§ **What the task requires**:
No pictures should appear in the copy. Reproduce exactly the lines from the one containing "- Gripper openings" through the end of the material below.

________________________________________

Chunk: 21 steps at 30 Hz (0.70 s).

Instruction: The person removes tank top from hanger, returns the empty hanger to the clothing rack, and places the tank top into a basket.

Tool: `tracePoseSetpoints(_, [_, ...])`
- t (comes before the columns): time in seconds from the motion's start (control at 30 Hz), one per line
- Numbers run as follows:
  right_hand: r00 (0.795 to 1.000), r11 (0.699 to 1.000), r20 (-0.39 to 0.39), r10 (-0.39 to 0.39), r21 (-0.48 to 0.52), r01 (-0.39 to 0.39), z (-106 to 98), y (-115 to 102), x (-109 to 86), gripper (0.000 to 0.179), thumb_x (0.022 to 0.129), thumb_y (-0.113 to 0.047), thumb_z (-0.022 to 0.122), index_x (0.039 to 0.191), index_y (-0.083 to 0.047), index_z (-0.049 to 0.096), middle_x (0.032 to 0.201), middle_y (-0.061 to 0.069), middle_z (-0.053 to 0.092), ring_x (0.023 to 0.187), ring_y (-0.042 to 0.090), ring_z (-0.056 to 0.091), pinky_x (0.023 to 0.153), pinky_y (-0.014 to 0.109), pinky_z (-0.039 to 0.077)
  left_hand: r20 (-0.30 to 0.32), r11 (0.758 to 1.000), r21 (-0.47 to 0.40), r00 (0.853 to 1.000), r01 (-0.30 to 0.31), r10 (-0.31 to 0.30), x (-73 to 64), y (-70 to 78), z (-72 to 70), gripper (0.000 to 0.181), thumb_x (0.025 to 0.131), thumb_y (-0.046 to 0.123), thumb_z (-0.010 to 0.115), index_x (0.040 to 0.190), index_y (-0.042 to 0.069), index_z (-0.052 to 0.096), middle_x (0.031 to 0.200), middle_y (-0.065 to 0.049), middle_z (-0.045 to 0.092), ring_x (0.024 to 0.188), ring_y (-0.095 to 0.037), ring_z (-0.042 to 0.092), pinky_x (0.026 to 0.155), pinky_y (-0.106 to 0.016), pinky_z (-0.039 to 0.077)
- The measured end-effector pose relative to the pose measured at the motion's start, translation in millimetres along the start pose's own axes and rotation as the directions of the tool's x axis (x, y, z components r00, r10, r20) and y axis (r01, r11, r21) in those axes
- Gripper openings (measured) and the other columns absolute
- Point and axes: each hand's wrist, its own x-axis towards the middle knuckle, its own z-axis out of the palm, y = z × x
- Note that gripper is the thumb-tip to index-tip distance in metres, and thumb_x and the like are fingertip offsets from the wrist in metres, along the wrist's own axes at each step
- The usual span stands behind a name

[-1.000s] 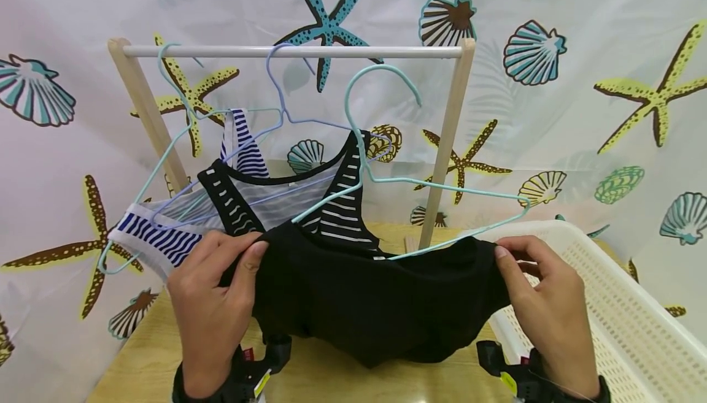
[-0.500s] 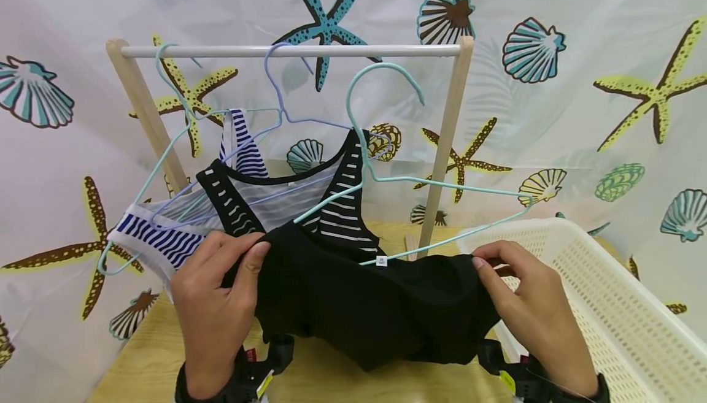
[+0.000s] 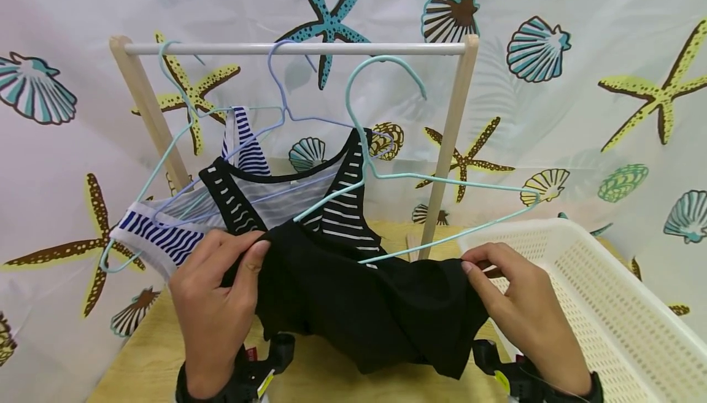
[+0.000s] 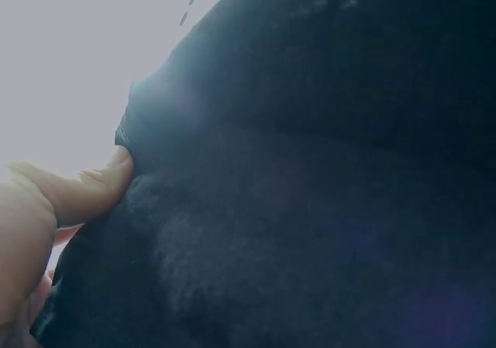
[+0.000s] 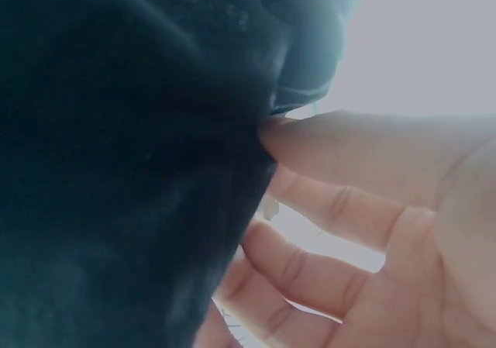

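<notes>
You pinch the black garment (image 3: 342,311) by its upper edge, left hand (image 3: 215,299) and right hand (image 3: 521,305) apart above the desk (image 3: 138,354), apparently keeping it spread for the mint hanger (image 3: 409,175), whose left part the cloth hides, right end bare

Behind a light wood-grain table (image 3: 143,354), a whitish sheet (image 3: 580,121) with starfish and shell prints (image 3: 538,49), perhaps a curtain.
</notes>
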Motion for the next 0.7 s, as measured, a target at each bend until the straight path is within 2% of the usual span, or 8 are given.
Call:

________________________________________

§ **Result**:
- Gripper openings (measured) and the other columns absolute
- Point and axes: each hand's wrist, its own x-axis towards the middle knuckle, its own z-axis out of the palm, y = z × x
- Note that gripper is the thumb-tip to index-tip distance in metres, and thumb_x and the like are fingertip offsets from the wrist in metres, along the wrist's own axes at each step
- The usual span stands behind a name

[-1.000s] 
[-0.500s] 
[+0.000s] 
[+0.000s] 
[+0.000s] 

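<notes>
You pinch the black garment (image 3: 342,311) by its upper edge, left hand (image 3: 215,299) and right hand (image 3: 521,305) apart above the desk (image 3: 138,354), apparently keeping it spread for the mint hanger (image 3: 409,175), whose left part the cloth hides, right end bare

Behind a light wood-grain table (image 3: 143,354), a whitish sheet (image 3: 580,121) with starfish and shell prints (image 3: 538,49), perhaps a curtain.
</notes>
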Motion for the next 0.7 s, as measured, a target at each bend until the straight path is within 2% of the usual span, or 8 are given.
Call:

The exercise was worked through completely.